Jones and Tyson portray Weller Martin and Fonsia Dorsey, residents at a nursing home for senior citizens. The entire play takes place on a junk-cluttered back porch. He is an irascible, foul-mouthed, verbally abusive man whose only escape from his misery is playing gin rummy. When she wanders into the home, he invites her to play. Dorsey claims to be a novice and needs coaching, however she cleverly deceives Martin, and his anger is fueled as she constantly defeats him. Her wild mannered persona eventually becomes ruffled by his mounting anger. Martin hates seemingly everything, especially what Dorsey loves; the music playing in the home, and the dance classes she’s eager to join. Yet as two solitary people, they are drawn together in a desperate need for companionship.

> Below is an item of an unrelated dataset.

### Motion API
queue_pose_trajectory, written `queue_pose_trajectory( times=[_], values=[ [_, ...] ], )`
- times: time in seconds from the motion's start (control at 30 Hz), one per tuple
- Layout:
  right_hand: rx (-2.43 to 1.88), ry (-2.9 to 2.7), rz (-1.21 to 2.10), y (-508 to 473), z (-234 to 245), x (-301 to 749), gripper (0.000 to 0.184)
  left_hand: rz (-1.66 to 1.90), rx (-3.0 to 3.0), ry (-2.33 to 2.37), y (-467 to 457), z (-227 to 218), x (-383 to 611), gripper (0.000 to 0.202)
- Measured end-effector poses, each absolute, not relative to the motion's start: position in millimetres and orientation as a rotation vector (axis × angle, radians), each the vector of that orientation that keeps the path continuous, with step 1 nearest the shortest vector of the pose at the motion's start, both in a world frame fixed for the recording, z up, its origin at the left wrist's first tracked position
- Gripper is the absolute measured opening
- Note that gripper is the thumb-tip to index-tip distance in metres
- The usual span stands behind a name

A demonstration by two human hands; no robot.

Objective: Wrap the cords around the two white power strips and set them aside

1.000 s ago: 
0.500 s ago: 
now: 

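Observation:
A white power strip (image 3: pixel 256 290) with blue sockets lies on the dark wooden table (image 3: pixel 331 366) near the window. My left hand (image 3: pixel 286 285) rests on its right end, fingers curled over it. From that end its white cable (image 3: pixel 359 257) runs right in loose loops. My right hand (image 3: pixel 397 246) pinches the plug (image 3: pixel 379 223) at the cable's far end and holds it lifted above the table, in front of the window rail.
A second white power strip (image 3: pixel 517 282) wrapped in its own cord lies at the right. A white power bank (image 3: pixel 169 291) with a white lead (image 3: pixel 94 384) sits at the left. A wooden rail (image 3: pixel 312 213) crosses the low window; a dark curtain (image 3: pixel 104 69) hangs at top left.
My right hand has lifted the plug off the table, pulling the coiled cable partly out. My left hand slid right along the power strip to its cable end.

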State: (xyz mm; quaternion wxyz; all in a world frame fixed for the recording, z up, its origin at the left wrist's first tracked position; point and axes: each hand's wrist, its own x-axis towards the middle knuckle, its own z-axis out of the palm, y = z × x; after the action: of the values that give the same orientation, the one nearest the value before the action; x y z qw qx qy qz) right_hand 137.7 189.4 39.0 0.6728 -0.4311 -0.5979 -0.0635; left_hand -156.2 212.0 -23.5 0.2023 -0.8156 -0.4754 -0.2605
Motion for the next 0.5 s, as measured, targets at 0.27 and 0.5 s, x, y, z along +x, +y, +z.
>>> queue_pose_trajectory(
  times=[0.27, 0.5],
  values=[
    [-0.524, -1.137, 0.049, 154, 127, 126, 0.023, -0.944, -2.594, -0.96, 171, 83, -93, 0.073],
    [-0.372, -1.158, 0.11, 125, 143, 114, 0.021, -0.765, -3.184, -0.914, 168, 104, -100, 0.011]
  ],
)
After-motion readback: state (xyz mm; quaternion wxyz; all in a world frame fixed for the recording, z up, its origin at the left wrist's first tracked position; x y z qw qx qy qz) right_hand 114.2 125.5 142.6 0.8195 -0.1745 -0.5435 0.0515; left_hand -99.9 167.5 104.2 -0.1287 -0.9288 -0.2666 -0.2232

His frustration with losing grows, and their conversations become more combative. They discuss their lives, their children, their divorces, and his once promising career as a business consultant. Martin constantly pries into Dorsey’s past in an attempt to expose a flaw and soothe his bruised male ego. When he realizes that her son never visits her, his instincts accurately tell him it is because he hates her. In this battle of the sexes, Martin has accomplished his goal, striking down her confidence, bringing her to tears. Her sadness briefly brings about compassion as he comforts her, but only momentarily. His tunnel vision sees a chance to redeem himself on the card table, yet when he finally wins, he is not content, blaming Dorsey for allowing his victory. Martin’s cursing rage becomes more volatile, yet in her subtle way, she is a formidable adversary. Dorsey has a retort for his every advance in this verbal fencing match. In the end, she has only one recourse, to beat him again, and throw him into utter agony.
The Gin Game is a simple, gritty portrait of loneliness at the end of life, peppered with comic overtones that prevent the production from becoming overly mundane. Jones and Tyson are masterful; two perfectly matched sparring partners whose brilliance illuminates a classic tale of the old and abandoned.